A 2022 YouGov survey found that when cannabis consumers are asked about how they make purchasing decisions:
- 36% said quality and safety
- 34% said lowest price
- 32% said location (proximity to home)
- 31% said preferred products
Most cannabis businesses know the power of rewards programs, but usually depend on steep discounts to get customers back in the door. Rewards programs can also offer promotions for new product releases, exclusive access, community events and other things that offer information about things you know your customers already care about.
The most valuable thing about a rewards program isn’t just the sales – it’s the data. If a customer makes a profile with an email and a phone number, you have the basic building blocks for a first-party data strategy. Just make sure you have a way to keep that data organized on the back-end.

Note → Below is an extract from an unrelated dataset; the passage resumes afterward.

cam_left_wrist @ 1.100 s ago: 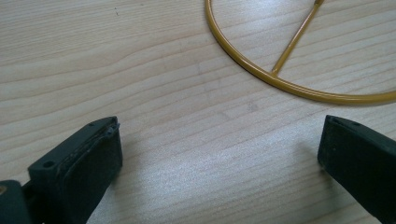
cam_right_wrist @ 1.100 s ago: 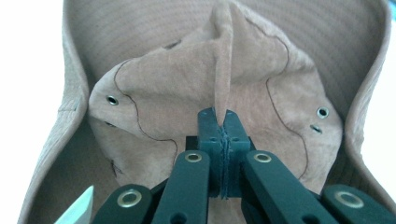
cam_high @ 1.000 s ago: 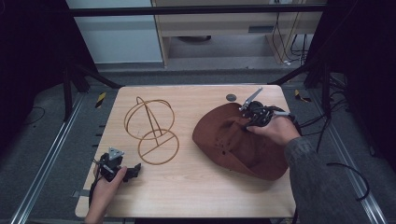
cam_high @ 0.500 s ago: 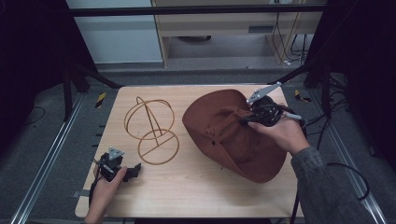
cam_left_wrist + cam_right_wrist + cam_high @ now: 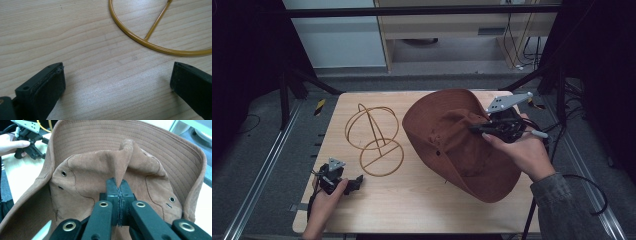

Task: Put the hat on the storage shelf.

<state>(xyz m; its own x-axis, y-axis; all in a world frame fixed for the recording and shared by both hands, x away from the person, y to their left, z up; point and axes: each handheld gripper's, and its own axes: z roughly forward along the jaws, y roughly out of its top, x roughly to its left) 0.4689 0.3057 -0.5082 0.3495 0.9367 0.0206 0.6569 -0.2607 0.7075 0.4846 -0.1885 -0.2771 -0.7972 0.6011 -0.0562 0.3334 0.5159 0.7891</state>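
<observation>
A brown suede wide-brim hat point(image 5: 452, 140) hangs tilted above the right half of the table, its brim raised. My right gripper point(image 5: 478, 126) is shut on a pinched fold of the hat's crown point(image 5: 122, 167), the jaws pressed together around the fabric point(image 5: 118, 185). A gold wire hat stand point(image 5: 374, 137) with a round base stands left of centre. My left gripper point(image 5: 357, 180) rests on the table near the front left corner, jaws wide open and empty, just short of the stand's base ring point(image 5: 150, 42).
The wooden table point(image 5: 422, 205) has bare surface along its front edge. Metal frame rails run along both sides, and cables lie on the floor at the right. The left hand with its gripper point(image 5: 27, 137) appears beyond the hat's brim.
The right gripper has lifted the hat off the table and carried it up and toward the left; the brim now stands raised. The left gripper has stayed still.
</observation>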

Want the real secret? Segment your email and SMS list by what you know your customers want. Send different communications for different customer groups and behaviors – like edible users and pre-roll buyers or monthly buyers and weekly buyers. Figure out what resonates and repeat!
2. Budtenders that Care.
A relationship with a budtender is sometimes transactional. Other times, it’s confessional, fun, or, if a consumer is new to buying cannabis or trying different products, educational.
As one survey found: 22% of customers always decide what to buy based on budtender advice and 69% said they seriously consider their opinions.
Good budtenders get to know the customers and can become advocates for staying in touch. Training them to sign up customers for a rewards program or exclusive offers can help build the relationship that keeps people coming back and allows you to stay in touch. This is how you can link your data efforts with your frontline employees.
3. Find a Secure Way to Manage Your Customer Data.
To segment customer data and build customer profiles with additional information – like purchase history or demographics – you need to find a solution built for a growing customer database. Some options, like an email marketing platform, can get you halfway there. But a lot of companies still rely on Google Sheets, which can take hours to understand and end up exposing a lot of customer data out in the open.
The right customer data platform should help you connect and integrate all your different data sources, from website and ecommerce platform to point-of-sale. This allows you to understand macro and micro market trends by making your customer segments transparent and easy to manage as they move down the path to purchase. You can also identify which segments drive the most value over time and what attributes and behaviors they have in common.
By managing customer data from one platform, you can dramatically increase the transparency across all the valuable insights that affect your business. And then make use of those in your next big advertising campaign.
Combining Co-Marketing with Community
You can avoid the cannabis data squeeze by modernizing how you handle customer data. Dispensaries with advanced data management practices are often processing thousands of transactions a day and constantly enriching their understanding of customers and their target markets. Unlike dispensaries, brands don’t have the same volume of new data. This has a lot of implications when you’re trying to reach new customers, because when a brand launches a digital advertising campaign, a lot of budget can get wasted if the audiences are based on a limited dataset.
That’s where co-marketing digital advertising campaigns can help. Cannabis companies collaborate to activate events and retail displays. To really build awareness and drive sales, cannabis brands should reach a dispensary’s existing customers and advertise in coordination with the dispensary. With the right dataset, you can show ads just to a dispensary’s best customers, and the ones most likely to buy your product.
The most exciting part about the future of the cannabis industry all comes down to data. The community grew together, and now businesses can innovate together – building a better customer experience by understanding every stage in the journey. In a relationship-first industry, cannabis digital advertising has to be as personalized as a budtender’s recommendations.